WHAT YOU SHOULD DO - Note each line of the listing that contains the string "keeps", and copy it.

== Segment start ==

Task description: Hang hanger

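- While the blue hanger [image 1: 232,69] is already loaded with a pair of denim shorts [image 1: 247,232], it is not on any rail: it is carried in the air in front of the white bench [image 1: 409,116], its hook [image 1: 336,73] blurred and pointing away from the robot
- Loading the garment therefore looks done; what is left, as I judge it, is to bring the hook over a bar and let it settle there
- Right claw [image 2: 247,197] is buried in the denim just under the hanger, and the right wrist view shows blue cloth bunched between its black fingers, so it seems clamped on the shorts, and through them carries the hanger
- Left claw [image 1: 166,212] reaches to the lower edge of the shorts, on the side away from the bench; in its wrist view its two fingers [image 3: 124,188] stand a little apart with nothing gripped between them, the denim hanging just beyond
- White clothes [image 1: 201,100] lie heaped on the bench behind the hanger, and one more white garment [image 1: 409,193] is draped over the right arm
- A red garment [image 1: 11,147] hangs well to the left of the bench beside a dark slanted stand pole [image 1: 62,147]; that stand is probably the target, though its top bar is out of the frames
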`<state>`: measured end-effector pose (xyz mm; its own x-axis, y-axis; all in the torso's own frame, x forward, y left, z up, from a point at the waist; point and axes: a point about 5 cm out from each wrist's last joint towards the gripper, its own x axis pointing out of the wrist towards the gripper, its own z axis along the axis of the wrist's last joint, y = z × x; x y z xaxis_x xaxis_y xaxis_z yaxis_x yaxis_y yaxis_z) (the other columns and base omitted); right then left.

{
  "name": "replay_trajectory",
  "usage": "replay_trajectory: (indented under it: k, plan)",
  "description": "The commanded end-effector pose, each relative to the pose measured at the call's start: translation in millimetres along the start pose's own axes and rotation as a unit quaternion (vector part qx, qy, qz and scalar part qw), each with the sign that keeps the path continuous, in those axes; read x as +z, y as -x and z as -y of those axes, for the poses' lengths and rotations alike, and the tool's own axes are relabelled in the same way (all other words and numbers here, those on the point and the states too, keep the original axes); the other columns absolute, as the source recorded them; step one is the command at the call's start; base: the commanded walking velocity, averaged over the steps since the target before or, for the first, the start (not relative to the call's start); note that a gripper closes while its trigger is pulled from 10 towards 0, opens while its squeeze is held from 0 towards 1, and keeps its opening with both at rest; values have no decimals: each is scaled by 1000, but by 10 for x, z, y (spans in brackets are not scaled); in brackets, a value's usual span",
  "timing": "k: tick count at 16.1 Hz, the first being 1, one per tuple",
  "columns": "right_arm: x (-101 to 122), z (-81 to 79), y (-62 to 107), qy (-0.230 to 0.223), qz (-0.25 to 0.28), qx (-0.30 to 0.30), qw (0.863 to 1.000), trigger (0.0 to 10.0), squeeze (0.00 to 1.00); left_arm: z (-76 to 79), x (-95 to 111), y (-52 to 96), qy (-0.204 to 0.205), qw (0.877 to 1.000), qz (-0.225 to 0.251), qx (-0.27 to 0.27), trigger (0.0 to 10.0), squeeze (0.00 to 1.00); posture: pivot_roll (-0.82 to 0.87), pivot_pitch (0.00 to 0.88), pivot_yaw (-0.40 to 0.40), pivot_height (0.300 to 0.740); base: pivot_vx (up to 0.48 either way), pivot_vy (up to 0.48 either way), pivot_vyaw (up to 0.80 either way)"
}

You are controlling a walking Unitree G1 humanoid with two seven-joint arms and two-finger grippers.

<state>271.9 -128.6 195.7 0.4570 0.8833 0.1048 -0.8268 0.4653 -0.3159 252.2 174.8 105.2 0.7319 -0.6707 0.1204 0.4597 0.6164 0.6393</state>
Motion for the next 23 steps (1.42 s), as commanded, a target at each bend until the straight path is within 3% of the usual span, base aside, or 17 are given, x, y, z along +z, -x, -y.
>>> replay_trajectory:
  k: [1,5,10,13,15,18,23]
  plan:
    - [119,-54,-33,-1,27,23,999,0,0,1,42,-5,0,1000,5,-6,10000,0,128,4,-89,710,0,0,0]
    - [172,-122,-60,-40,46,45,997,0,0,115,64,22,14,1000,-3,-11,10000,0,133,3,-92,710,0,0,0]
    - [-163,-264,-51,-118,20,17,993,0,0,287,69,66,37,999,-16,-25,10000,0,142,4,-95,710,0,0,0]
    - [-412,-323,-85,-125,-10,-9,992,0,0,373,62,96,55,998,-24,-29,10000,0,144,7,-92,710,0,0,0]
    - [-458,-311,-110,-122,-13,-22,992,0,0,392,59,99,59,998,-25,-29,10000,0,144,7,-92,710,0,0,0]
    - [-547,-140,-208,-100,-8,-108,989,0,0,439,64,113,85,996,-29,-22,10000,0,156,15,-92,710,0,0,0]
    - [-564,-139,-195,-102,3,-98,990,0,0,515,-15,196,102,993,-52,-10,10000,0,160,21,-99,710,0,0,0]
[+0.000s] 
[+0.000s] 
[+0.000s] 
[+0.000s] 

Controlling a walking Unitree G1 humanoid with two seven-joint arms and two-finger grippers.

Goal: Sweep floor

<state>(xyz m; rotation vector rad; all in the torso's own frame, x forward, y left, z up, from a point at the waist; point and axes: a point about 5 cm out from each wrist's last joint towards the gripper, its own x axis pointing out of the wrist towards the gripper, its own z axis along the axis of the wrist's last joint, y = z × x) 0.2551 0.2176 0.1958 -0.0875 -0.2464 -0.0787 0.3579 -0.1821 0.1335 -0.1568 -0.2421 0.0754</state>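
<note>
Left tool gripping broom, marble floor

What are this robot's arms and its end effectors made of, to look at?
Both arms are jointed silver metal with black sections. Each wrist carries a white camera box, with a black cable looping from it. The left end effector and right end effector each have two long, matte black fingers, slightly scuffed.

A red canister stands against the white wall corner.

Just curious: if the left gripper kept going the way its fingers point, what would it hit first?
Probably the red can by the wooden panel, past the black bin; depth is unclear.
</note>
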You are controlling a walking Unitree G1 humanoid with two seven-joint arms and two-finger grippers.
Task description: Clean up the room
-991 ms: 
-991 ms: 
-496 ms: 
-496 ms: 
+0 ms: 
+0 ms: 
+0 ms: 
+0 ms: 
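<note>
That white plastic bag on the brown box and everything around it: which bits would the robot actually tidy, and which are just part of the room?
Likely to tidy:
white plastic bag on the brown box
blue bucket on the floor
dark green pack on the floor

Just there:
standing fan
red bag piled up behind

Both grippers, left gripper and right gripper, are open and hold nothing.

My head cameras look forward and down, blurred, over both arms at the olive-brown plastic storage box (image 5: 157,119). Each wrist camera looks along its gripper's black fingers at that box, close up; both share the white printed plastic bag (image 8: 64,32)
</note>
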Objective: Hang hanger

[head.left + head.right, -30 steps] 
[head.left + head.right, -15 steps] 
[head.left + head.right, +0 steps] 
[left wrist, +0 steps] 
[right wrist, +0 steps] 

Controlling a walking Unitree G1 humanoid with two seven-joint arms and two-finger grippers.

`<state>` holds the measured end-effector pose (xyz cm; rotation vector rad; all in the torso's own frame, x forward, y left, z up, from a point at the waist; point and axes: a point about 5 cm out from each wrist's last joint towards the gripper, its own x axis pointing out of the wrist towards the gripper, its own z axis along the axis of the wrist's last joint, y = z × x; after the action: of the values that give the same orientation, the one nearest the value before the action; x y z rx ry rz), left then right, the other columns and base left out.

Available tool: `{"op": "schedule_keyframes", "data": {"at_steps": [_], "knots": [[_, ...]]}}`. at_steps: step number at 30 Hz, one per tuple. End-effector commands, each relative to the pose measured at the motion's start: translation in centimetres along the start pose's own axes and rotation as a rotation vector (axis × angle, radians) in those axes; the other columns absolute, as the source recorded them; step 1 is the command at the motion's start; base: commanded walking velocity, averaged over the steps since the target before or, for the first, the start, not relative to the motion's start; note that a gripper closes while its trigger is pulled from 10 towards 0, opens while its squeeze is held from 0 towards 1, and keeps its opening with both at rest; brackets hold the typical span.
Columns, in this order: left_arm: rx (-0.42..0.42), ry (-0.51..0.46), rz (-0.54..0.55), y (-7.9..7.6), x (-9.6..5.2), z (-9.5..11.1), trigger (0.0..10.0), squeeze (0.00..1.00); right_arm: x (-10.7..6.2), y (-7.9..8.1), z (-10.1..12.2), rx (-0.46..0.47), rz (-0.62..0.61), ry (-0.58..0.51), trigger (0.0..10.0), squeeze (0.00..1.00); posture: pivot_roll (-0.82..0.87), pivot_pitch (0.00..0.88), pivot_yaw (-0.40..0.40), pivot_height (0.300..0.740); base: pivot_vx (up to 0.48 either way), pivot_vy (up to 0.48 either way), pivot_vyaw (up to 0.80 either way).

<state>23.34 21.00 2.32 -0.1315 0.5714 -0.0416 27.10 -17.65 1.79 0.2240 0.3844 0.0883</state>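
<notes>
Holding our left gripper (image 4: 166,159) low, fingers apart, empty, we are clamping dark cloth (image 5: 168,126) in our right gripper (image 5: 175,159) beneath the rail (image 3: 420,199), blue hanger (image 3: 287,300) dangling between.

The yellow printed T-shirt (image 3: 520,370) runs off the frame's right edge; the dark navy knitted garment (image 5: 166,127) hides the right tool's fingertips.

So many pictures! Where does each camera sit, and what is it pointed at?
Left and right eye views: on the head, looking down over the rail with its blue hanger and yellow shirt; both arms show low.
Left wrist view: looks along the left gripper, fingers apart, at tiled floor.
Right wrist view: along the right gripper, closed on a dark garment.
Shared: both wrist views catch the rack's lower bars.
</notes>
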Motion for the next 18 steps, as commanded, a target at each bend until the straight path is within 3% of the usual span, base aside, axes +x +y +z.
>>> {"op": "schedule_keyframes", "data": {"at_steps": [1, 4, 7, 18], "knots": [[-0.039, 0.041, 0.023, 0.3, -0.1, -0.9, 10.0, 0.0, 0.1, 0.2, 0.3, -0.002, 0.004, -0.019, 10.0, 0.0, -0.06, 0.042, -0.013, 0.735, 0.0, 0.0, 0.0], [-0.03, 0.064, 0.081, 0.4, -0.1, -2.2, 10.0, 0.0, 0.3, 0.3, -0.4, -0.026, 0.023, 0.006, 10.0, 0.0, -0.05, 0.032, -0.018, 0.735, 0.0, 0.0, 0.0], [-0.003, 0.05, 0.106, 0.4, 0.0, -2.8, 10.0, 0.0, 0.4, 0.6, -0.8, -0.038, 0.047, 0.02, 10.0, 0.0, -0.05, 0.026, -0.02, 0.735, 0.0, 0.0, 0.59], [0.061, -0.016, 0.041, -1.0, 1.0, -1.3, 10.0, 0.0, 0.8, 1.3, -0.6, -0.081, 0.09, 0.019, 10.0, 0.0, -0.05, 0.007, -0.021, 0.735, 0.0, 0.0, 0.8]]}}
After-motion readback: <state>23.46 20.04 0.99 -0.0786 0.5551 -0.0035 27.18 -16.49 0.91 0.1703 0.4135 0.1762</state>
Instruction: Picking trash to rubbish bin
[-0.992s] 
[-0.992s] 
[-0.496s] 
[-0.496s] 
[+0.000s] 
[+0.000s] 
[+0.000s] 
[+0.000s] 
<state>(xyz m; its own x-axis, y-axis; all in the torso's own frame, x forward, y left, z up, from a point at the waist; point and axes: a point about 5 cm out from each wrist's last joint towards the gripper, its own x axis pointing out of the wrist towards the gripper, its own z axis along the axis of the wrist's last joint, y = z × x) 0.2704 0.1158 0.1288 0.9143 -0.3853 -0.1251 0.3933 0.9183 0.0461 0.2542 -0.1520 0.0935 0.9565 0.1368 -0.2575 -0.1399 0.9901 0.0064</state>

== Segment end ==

ANSWER BELOW -
  "description": "The commanded end-effector pose, each relative to the pose measured at the call's start: translation in millimetres along the start pose's own axes and rotation as a unit quaternion (vector part qx, qy, qz and scalar part qw), each with the sign that keeps the path continuous, in those axes; read x as +z, y as -x and z as -y of those axes, for the poses' lengths and rotations alike, and the tool's own axes are relabelled in the same way (all other words and numbers here, those on the point and the states too, keep the original axes); the other columns absolute, as the source recorded them; step one is the command at the call's start; base: the commanded walking velocity, averaged over the steps since the target before or, for the first, the start (not relative to the call's start); note that a gripper closes while its trigger is pulled from 10 towards 0, opens while its squeeze is held from 0 towards 1, and keeps its opening with both at rest; values have no decimals: each is scaled by 1000, but by 10 for x, z, y (spans in brackets are not scaled); in brackets, a value's usual span",
Available tool: `{"op": "schedule_keyframes", "data": {"at_steps": [_], "knots": [[_, ...]]}}`. at_steps: step number at 30 Hz, one per tuple. End-effector commands, each relative to the pose measured at the motion's start: translation in centimetres along the start pose's own axes and rotation as a rotation vector (axis × angle, radians) in those axes; the other columns absolute, as the source recorded them; step 1 is the command at the motion's start; base: commanded walking velocity, averaged over the steps since the target before or, for the first, the start, not relative to the motion's start; note that a gripper closes while its trigger is pulled from 10 towards 0, opens while its squeeze is held from 0 towards 1, and keeps its opening with both at rest; brackets hold the typical span.

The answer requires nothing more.